* [Assigned task]
Reproduce only the top of the records, down to and including the line containing "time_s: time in".

Start of Block

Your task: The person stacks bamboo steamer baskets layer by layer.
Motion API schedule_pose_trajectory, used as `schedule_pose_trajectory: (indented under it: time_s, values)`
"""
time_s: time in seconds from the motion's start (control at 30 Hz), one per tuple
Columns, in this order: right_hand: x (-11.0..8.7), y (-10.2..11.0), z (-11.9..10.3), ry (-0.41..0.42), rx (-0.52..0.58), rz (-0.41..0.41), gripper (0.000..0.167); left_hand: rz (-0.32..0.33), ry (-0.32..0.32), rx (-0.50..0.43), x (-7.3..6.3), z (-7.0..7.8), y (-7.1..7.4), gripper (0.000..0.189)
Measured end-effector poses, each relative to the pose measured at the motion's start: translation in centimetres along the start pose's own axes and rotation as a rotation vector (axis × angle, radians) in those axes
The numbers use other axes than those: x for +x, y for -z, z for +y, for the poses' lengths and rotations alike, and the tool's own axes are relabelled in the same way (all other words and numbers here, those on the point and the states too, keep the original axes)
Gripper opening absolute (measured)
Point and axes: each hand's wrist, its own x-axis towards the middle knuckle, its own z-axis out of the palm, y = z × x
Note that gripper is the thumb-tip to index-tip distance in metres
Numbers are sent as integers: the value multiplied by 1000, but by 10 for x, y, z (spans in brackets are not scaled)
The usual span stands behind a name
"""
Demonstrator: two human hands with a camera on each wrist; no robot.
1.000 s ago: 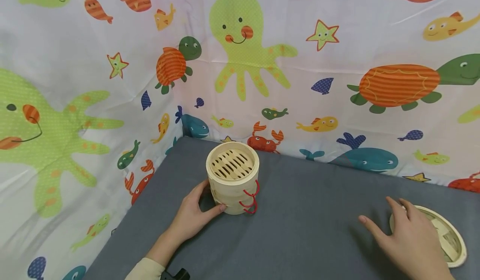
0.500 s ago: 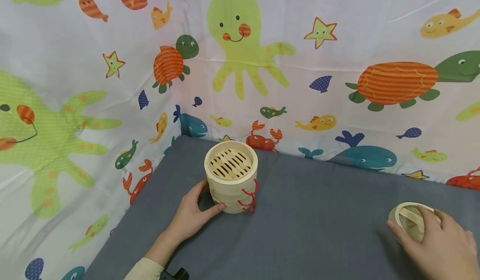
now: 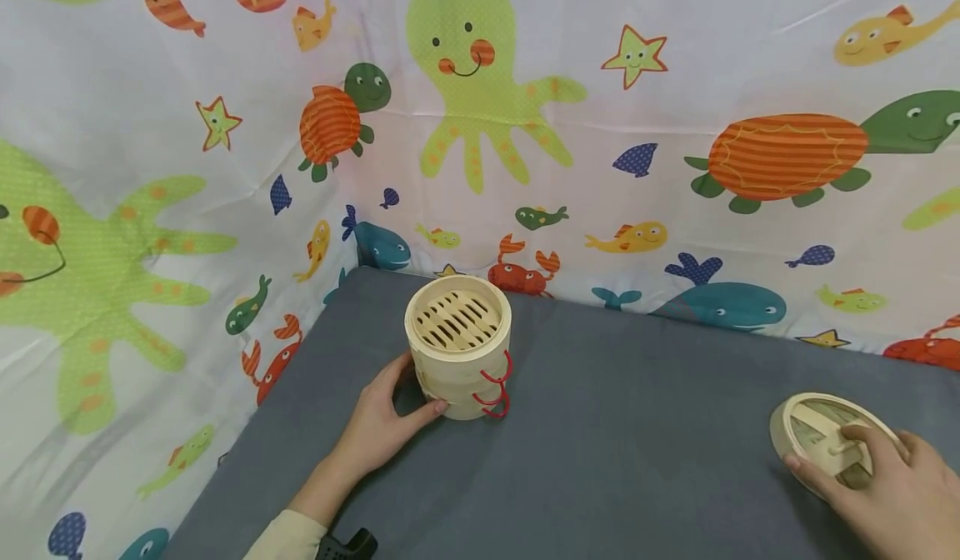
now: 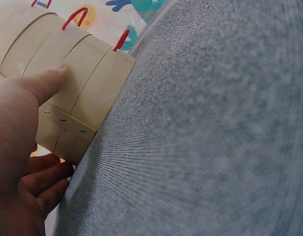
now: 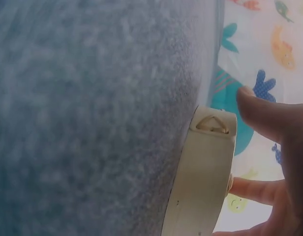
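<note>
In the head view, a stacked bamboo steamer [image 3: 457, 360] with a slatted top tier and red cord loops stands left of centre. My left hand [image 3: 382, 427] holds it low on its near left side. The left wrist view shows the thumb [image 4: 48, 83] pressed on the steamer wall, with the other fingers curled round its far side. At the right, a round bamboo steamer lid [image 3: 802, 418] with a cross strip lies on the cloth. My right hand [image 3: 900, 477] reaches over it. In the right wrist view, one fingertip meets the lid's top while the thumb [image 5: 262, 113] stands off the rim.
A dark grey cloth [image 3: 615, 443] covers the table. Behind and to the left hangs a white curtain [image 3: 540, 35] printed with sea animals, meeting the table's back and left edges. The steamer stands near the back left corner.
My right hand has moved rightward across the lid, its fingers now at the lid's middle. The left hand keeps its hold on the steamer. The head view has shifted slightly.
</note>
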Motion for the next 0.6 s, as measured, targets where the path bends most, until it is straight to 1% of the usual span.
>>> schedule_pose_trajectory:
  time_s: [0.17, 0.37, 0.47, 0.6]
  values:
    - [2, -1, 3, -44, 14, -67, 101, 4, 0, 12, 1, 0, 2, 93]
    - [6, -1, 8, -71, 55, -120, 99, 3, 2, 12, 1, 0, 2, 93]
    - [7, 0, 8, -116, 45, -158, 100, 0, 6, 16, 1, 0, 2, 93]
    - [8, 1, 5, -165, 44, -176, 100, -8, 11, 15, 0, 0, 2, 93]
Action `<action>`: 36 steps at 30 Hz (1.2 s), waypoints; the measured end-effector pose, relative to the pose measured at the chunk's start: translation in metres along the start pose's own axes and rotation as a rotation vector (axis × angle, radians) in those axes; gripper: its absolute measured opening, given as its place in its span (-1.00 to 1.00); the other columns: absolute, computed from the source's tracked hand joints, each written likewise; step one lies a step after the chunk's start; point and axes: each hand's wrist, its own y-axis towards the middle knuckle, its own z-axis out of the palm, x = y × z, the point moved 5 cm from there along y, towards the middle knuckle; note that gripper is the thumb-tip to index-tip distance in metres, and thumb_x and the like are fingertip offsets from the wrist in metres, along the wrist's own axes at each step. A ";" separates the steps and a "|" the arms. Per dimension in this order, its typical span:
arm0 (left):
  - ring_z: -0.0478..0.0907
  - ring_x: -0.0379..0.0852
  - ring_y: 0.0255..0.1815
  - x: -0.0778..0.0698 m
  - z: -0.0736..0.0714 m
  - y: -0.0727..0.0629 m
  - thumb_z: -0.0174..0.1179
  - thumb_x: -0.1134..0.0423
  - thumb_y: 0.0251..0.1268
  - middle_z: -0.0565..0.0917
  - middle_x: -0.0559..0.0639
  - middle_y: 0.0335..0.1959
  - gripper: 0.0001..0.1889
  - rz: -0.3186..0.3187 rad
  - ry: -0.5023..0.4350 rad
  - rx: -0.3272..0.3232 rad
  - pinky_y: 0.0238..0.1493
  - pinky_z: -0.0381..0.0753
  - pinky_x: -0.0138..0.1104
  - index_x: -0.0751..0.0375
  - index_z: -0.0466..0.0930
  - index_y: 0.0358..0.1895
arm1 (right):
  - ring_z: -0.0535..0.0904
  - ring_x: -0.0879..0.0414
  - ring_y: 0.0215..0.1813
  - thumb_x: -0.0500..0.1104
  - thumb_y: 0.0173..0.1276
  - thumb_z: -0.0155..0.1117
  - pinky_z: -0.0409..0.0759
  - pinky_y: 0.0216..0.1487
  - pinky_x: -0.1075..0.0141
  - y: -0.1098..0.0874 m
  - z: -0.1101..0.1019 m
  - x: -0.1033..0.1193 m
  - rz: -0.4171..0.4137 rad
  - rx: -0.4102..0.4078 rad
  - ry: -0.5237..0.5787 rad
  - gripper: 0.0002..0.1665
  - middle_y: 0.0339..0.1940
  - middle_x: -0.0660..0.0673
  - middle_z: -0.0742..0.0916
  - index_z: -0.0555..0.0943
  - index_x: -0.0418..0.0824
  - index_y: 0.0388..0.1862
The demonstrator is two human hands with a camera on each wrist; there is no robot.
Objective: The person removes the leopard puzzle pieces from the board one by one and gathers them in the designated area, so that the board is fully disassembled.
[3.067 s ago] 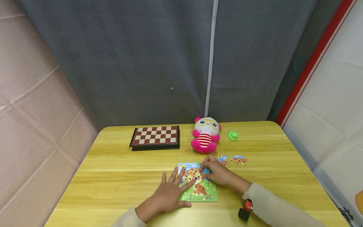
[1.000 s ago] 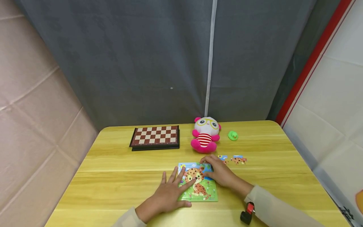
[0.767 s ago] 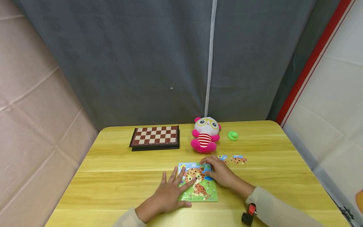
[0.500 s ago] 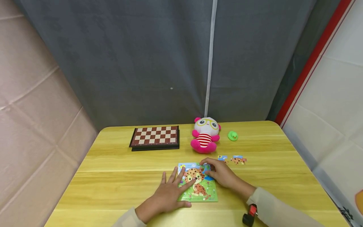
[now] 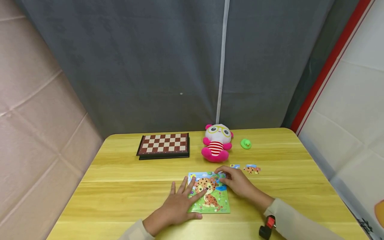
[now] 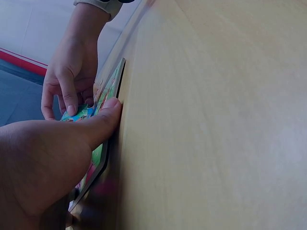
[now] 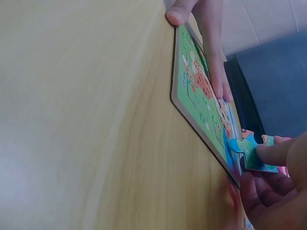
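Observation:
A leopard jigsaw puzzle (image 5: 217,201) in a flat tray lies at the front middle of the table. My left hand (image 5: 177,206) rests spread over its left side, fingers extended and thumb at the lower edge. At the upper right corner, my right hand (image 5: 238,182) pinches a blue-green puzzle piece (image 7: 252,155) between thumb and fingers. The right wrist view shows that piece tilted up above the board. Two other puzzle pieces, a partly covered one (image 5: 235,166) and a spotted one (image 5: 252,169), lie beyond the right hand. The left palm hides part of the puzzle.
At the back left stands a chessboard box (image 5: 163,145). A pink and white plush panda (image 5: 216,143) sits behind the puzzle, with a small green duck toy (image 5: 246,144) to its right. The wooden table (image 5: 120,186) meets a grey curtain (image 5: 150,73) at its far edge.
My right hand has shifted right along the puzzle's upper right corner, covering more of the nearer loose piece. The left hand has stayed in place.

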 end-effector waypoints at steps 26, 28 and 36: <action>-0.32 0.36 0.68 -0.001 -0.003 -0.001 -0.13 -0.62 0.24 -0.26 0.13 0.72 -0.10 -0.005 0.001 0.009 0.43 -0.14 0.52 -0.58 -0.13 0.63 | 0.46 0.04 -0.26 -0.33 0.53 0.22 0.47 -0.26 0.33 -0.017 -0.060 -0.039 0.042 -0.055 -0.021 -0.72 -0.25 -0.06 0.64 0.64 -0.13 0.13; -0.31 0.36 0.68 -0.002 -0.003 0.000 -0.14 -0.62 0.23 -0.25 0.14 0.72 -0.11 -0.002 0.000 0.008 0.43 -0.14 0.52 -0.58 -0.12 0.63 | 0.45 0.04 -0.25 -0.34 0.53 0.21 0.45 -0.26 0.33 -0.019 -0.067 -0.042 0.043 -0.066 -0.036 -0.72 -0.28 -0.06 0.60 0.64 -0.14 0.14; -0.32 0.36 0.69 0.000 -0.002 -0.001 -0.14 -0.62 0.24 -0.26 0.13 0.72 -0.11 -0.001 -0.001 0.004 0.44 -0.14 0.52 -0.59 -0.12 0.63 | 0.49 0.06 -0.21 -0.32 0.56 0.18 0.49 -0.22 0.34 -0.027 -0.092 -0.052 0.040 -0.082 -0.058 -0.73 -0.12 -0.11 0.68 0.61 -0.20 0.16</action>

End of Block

* [Task solution]
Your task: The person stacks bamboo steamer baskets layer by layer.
Motion API schedule_pose_trajectory, used as `schedule_pose_trajectory: (indented under it: time_s, values)`
"""
time_s: time in seconds from the motion's start (control at 30 Hz), one per tuple

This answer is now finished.